WHAT YOU HAVE TO DO
Copy out the data below. Keep every word as it is.

DATA EXTRACT
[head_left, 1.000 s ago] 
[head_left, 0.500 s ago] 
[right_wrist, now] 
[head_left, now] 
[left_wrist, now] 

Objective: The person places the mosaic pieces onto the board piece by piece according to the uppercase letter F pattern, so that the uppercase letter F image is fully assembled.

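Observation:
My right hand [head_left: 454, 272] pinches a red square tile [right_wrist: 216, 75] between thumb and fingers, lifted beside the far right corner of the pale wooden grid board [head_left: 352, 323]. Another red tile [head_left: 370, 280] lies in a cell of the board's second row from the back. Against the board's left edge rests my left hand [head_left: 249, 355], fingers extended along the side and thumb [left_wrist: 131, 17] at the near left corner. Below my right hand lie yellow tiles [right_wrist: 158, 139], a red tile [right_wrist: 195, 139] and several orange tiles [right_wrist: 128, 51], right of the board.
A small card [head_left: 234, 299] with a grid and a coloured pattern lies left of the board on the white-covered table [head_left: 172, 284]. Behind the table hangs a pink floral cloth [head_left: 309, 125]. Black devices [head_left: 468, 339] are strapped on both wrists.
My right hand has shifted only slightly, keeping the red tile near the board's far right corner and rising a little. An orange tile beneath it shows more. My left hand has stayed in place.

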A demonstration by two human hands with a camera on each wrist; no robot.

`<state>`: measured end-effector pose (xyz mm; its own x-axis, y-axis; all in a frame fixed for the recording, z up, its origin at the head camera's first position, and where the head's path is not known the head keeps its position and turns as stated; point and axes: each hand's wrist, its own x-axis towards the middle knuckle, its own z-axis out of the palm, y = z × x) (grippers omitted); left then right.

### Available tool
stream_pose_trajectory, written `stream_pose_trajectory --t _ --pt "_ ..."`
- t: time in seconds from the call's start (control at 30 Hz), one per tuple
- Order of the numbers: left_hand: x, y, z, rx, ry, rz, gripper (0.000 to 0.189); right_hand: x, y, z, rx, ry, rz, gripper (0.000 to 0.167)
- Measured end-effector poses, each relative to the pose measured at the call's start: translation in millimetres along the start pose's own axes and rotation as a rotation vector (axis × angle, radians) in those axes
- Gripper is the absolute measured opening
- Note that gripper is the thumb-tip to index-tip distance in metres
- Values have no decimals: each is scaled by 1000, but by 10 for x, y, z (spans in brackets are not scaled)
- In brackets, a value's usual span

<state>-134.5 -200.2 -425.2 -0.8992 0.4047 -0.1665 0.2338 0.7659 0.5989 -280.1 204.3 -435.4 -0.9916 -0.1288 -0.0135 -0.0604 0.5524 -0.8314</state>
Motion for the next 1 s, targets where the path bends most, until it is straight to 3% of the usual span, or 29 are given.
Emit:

ANSWER TO THE PROBLEM
[head_left, 1.000 s ago] 
[head_left, 0.500 s ago] 
[right_wrist, now] 
[head_left, now] 
[left_wrist, now] 

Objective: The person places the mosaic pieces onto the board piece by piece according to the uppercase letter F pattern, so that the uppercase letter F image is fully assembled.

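Observation:
My right hand [head_left: 454, 272] pinches a red square tile [right_wrist: 216, 75] between thumb and fingers, lifted beside the far right corner of the pale wooden grid board [head_left: 352, 323]. Another red tile [head_left: 370, 280] lies in a cell of the board's second row from the back. Against the board's left edge rests my left hand [head_left: 249, 355], fingers extended along the side and thumb [left_wrist: 131, 17] at the near left corner. Below my right hand lie yellow tiles [right_wrist: 158, 139], a red tile [right_wrist: 195, 139] and several orange tiles [right_wrist: 128, 51], right of the board.
A small card [head_left: 234, 299] with a grid and a coloured pattern lies left of the board on the white-covered table [head_left: 172, 284]. Behind the table hangs a pink floral cloth [head_left: 309, 125]. Black devices [head_left: 468, 339] are strapped on both wrists.
My right hand has shifted only slightly, keeping the red tile near the board's far right corner and rising a little. An orange tile beneath it shows more. My left hand has stayed in place.
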
A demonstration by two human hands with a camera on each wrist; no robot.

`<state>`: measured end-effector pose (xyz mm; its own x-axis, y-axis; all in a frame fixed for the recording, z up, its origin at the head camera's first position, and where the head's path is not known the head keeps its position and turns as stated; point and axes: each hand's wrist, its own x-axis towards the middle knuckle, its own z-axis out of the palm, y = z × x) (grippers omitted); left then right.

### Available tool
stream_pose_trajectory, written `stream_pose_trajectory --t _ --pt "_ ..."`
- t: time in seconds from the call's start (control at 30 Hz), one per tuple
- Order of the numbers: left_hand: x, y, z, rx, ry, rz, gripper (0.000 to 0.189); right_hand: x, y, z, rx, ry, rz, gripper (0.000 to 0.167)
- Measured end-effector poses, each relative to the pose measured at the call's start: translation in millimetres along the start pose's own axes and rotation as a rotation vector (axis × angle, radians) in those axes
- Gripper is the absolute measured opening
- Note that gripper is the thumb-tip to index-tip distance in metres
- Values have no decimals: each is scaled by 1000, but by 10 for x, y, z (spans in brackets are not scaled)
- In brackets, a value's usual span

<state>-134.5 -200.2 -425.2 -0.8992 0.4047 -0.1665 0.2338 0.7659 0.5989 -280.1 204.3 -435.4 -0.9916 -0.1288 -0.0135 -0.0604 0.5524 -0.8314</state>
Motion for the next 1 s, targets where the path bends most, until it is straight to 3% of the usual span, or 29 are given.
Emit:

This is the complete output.